WHAT NEEDS TO BE DONE
Each record needs to be retyped exactly, though its pictures should not appear.

TASK DATA

····················

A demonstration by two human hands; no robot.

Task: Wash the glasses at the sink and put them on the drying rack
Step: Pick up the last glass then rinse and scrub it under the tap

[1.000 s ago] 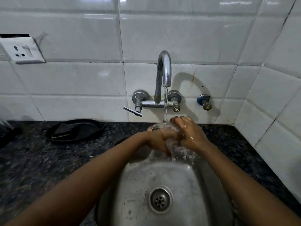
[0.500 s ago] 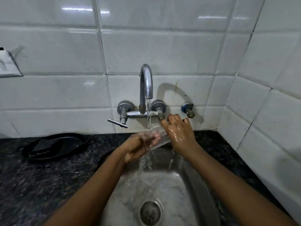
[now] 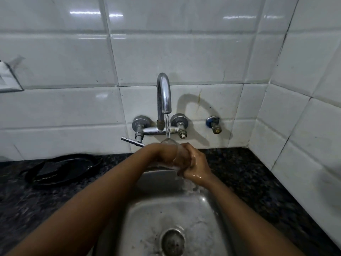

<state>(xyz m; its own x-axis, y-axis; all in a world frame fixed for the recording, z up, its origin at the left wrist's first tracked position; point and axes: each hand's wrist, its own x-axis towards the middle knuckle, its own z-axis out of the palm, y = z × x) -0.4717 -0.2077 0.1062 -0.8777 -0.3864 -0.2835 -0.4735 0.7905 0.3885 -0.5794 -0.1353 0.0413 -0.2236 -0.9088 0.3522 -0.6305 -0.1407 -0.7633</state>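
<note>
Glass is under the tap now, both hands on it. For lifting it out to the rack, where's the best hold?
Probably the lower body of the glass, wrapped from the right, where the right hand already curls round it. It stands roughly upright with its mouth under the stream, and the left hand covers the left side.

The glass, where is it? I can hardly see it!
Find the curved silver tap on the white tiled wall above the sink. Follow its thin stream of water straight down to the two wet hands meeting there. The glass is the see-through thing held between the left hand and right hand.
</note>
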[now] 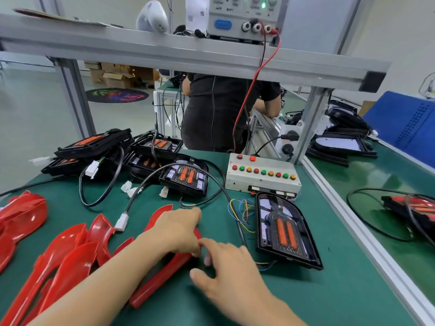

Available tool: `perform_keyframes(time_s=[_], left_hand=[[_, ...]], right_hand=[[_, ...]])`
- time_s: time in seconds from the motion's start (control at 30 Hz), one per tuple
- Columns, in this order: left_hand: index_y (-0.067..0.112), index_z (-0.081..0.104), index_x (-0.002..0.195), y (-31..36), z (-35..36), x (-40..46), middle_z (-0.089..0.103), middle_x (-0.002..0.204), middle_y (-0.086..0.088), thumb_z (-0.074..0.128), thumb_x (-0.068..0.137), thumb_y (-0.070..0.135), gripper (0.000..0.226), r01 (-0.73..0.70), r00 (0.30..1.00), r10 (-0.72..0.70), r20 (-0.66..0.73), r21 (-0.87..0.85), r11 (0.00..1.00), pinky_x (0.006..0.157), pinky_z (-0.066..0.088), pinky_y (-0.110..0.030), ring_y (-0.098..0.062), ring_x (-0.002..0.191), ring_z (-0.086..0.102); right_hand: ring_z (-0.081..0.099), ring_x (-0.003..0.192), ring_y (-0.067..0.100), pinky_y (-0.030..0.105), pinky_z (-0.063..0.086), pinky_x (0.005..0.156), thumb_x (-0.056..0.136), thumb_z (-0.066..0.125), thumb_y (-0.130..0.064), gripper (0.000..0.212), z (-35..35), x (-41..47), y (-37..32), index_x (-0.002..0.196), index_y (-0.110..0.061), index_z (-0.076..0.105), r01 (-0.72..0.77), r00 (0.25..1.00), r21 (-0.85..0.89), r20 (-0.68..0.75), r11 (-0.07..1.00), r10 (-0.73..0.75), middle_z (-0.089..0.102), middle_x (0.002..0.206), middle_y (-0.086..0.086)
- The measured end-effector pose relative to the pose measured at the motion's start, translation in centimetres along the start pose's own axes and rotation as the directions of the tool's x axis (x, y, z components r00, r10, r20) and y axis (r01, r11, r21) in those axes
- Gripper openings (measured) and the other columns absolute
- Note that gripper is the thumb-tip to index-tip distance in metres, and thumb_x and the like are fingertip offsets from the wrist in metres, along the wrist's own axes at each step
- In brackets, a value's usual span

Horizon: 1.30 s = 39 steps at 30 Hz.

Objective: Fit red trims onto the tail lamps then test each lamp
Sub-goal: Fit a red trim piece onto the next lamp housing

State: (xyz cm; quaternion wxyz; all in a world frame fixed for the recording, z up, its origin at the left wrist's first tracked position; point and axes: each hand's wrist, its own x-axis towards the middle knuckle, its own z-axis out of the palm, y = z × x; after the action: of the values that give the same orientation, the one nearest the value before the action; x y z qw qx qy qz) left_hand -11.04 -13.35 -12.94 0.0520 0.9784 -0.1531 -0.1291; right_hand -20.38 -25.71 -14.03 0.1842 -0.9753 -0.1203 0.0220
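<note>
Left hand lying on a red trim near the front-middle of the counter, fingers curled down over its rim and pinching it. Right hand just beside it, fingers loosely spread, thumb out, grip released, holding nothing.

Trim: thin moulded plastic, glossy, open loop shape with a long tapered arm. Probably light and fairly stiff but springy across the opening; likely to twist if lifted by one end. Best taken at two points on the outer rim, not the thin tip. Gloss suggests slippery and easy to mark with fingerprints or scratches.

More red trims piled toward the front-left corner, overlapping, same shiny finish.

Target tail lamp flat on the counter toward the right edge, face up: black housing, clear smoky lens, two orange oblong inserts, coloured wires trailing from its far end toward the test box. Looks rigid and heavier than the trim; lens probably scratch-prone, so hold by the black frame edges.

Stack of other lamps with black cables and white plugs along the far-left part of the counter. Counter covered in matte green mat, likely grippy enough to stop sliding.
</note>
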Motion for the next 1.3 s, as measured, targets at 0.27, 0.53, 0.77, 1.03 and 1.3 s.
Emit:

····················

OUTPUT OF THE EXERCISE
A demonstration by two human hands; no robot.

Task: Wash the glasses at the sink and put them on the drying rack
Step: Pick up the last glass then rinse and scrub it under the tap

[1.000 s ago] 
[0.500 s ago] 
[now] 

<state>(xyz m; its own x-axis, y-axis; all in a world frame fixed for the recording, z up, its origin at the left wrist's first tracked position; point and axes: each hand's wrist, its own x-axis towards the middle knuckle, its own z-axis out of the palm, y = z × x) -0.4717 -0.2077 0.1062 -0.8777 -0.3864 -0.2835 -0.4735 0.7905 0.3885 -0.5794 -0.1353 0.0413 -0.2236 -0.9088 0.3522 -0.6305 -0.1407 -0.7633</state>
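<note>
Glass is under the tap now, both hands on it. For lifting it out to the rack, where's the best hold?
Probably the lower body of the glass, wrapped from the right, where the right hand already curls round it. It stands roughly upright with its mouth under the stream, and the left hand covers the left side.

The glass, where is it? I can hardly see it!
Find the curved silver tap on the white tiled wall above the sink. Follow its thin stream of water straight down to the two wet hands meeting there. The glass is the see-through thing held between the left hand and right hand.
</note>
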[now] 

Available tool: `perform_keyframes(time_s=[_], left_hand=[[_, ...]], right_hand=[[_, ...]])`
- time_s: time in seconds from the motion's start (control at 30 Hz), one per tuple
- Columns, in this order: left_hand: index_y (-0.067..0.112), index_z (-0.081..0.104), index_x (-0.002..0.195), y (-31..36), z (-35..36), x (-40..46), middle_z (-0.089..0.103), middle_x (-0.002..0.204), middle_y (-0.086..0.088), thumb_z (-0.074..0.128), thumb_x (-0.068..0.137), thumb_y (-0.070..0.135), gripper (0.000..0.226), r01 (-0.73..0.70), r00 (0.30..1.00), r10 (-0.72..0.70), r20 (-0.66..0.73), r21 (-0.87..0.85), r11 (0.00..1.00), pinky_x (0.006..0.157), pinky_z (-0.066..0.088), pinky_y (-0.110..0.030), ring_y (-0.098..0.062), ring_x (-0.002..0.191), ring_z (-0.086..0.102); right_hand: ring_z (-0.081..0.099), ring_x (-0.003..0.192), ring_y (-0.067..0.100), pinky_y (-0.030..0.105), pinky_z (-0.063..0.086), pinky_x (0.005..0.156), thumb_x (-0.056..0.136), thumb_z (-0.066..0.125), thumb_y (-0.130..0.064), gripper (0.000..0.212), z (-35..35), x (-41..47), y (-37..32), index_x (-0.002..0.196), index_y (-0.110..0.061), index_z (-0.076..0.105), r01 (-0.72..0.77), r00 (0.25..1.00), r21 (-0.85..0.89), r20 (-0.68..0.75), r11 (-0.07..1.00), r10 (-0.73..0.75), middle_z (-0.089..0.102), middle_x (0.002..0.206), middle_y (-0.086..0.086)
- The measured end-effector pose relative to the pose measured at the motion's start, translation in centimetres along the start pose's own axes and rotation as the directions of the tool's x axis (x, y, z components r00, r10, r20) and y axis (r01, r11, r21) in those axes
- Gripper openings (measured) and the other columns absolute
- Note that gripper is the thumb-tip to index-tip distance in metres, and thumb_x and the like are fingertip offsets from the wrist in metres, along the wrist's own axes at each step
- In brackets, a value's usual span

Horizon: 1.30 s = 39 steps at 30 Hz.

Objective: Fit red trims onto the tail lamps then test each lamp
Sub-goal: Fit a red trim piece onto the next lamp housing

State: (xyz cm; quaternion wxyz; all in a world frame fixed for the recording, z up, its origin at the left wrist's first tracked position; point and axes: each hand's wrist, its own x-axis towards the middle knuckle, its own z-axis out of the palm, y = z × x; after the action: of the values that give the same orientation, the one nearest the value before the action; x y z qw qx qy qz) left_hand -11.04 -13.35 -12.94 0.0520 0.9784 -0.1531 -0.1291; right_hand -20.38 -25.71 -14.03 0.1842 -0.9753 -0.1203 0.0220
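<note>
Left hand lying on a red trim near the front-middle of the counter, fingers curled down over its rim and pinching it. Right hand just beside it, fingers loosely spread, thumb out, grip released, holding nothing.

Trim: thin moulded plastic, glossy, open loop shape with a long tapered arm. Probably light and fairly stiff but springy across the opening; likely to twist if lifted by one end. Best taken at two points on the outer rim, not the thin tip. Gloss suggests slippery and easy to mark with fingerprints or scratches.

More red trims piled toward the front-left corner, overlapping, same shiny finish.

Target tail lamp flat on the counter toward the right edge, face up: black housing, clear smoky lens, two orange oblong inserts, coloured wires trailing from its far end toward the test box. Looks rigid and heavier than the trim; lens probably scratch-prone, so hold by the black frame edges.

Stack of other lamps with black cables and white plugs along the far-left part of the counter. Counter covered in matte green mat, likely grippy enough to stop sliding.
</note>
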Motion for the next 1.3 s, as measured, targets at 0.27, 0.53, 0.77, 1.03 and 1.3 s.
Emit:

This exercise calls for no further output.